いや、だからこそ、ヒューノットは私に選ばせたかったのだろうけど。
「……だったら、プッペちゃんとルーフさんに聞いてみようよ」
そう言うと、ヒューノットは少しだけ驚いたようだった。
「どうしたいのか、聞くのはいいよね?」
それがタブーだと言われたら、万事休すだけど。
ヒューノットの行動のようにエラーだと言い切られることはない、と、思う。
確認したけど、ヒューノットは答えてくれない。
あれ。
「ええっと、だめなら……こうしようよ。"頼む"か、"提案する"か、で、提案する方を選んだ的な」
我ながらひどい。
例えがひどい。
何も浮かばなかった。
「……それを言うなら、提案するかしないか、だ」
ヒューノットに訂正された。
うう、自分でもわかっていただけに、訂正されると辛いものがある。
「だが、……いいだろう。選択肢のいずれかを選ぶ事は、お前の権利だ」
「……じゃあ、ふたりに聞いてみる?」
「ああ。それでいいだろう」
一方的に巻き込むとか、そういうのではなくて。
これなら、あのふたりの感情とか事情とか、そういうものを配慮できる。
そのはずだ。そう、思いたい。
少なくとも、強制はしたくなかった。
「ママのことだって、少し聞いておきたいしね……」
そのあたりが、更に事情を複雑にしているような気がする。
これで、ユーベルが全く関係ないなら良かったのに。
ああ、いや、無関係だったら弱点でも何でもないか。
わが子だから、手を出せない。そういう話のはずだ。
って、あれ。
「……ルーフさんは?」
「何だ」
「いや、ルーフさんもユーベルの子?」
「違う」
そうだよね。
私の変な質問に、ヒューノットは思い切り眉間に皺を寄せた。
いやいや、怖いから。怖いからそれ。やめてほしい。
確かに、ルーフさんとプッペお嬢様は兄妹って感じではない。
微笑ましさで言うと、兄妹でもいいけど。
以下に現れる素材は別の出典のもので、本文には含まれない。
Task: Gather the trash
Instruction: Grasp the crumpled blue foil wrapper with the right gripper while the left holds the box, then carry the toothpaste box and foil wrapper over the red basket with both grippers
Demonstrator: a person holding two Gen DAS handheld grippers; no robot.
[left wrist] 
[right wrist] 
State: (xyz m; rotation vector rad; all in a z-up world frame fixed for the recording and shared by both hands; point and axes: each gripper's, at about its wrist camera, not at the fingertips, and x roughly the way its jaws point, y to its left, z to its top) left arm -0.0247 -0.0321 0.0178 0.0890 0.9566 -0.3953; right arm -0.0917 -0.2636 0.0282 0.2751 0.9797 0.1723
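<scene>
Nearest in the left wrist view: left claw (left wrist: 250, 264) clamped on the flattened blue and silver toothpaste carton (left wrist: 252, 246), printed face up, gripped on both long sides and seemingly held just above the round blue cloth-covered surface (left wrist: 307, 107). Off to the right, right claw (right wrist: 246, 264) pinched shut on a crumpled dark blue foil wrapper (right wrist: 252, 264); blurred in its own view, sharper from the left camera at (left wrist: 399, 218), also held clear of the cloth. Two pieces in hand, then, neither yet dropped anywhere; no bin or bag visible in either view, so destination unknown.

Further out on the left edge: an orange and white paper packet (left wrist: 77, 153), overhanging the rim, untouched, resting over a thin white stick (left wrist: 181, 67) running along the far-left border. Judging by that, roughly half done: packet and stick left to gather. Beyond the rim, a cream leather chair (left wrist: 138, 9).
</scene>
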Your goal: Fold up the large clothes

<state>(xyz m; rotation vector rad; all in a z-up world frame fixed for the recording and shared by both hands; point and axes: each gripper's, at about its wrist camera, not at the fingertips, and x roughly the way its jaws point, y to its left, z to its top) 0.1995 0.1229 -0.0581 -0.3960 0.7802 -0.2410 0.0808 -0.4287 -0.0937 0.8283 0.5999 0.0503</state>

そういうことではなくて。
「どうして、ルーフさんもユーベルの弱点に入るの?」
「……」
「ねえ」
「……」
「聞いてる?」
「……」
やばい。
完全に黙秘権を行使された。
「……ま、まあ、うん。わからないなら、それでいいよ……」
言いたくないのなら、そこまで必死につつくことでもないな。
私はすぐに首を振って、奥にある洋館を見た。
行動で示したほうが早いかと思って、真ん中を通る道を歩き出す。
ヒューノットも後ろからついて来た。
ちょうど、洋館の入り口に差し掛かったときだ。
真後ろからぐいっと腕を引っ張られた。
「ちょっと、なに、どうし──」
──たの。
と、聞く暇さえない。
けたたましい破裂音と共に、周囲が激しく振動した。
視線を転じた先では、灰色がかった煙が上がっている。
音がした瞬間、私はヒューノットに抱き込まれていた。
建物から煙が上がっているのか。
それとも、建物の向こう側なのか。
何もわからないまま、身体が強張る。
「──行くぞ」
ヒューノットは、私を抱え上げて駆け出した。
激しい振動にビクついて、思わず強くしがみついてしまう。
今度は、置き去りにされなかった。
そのことに、驚きを感じながら。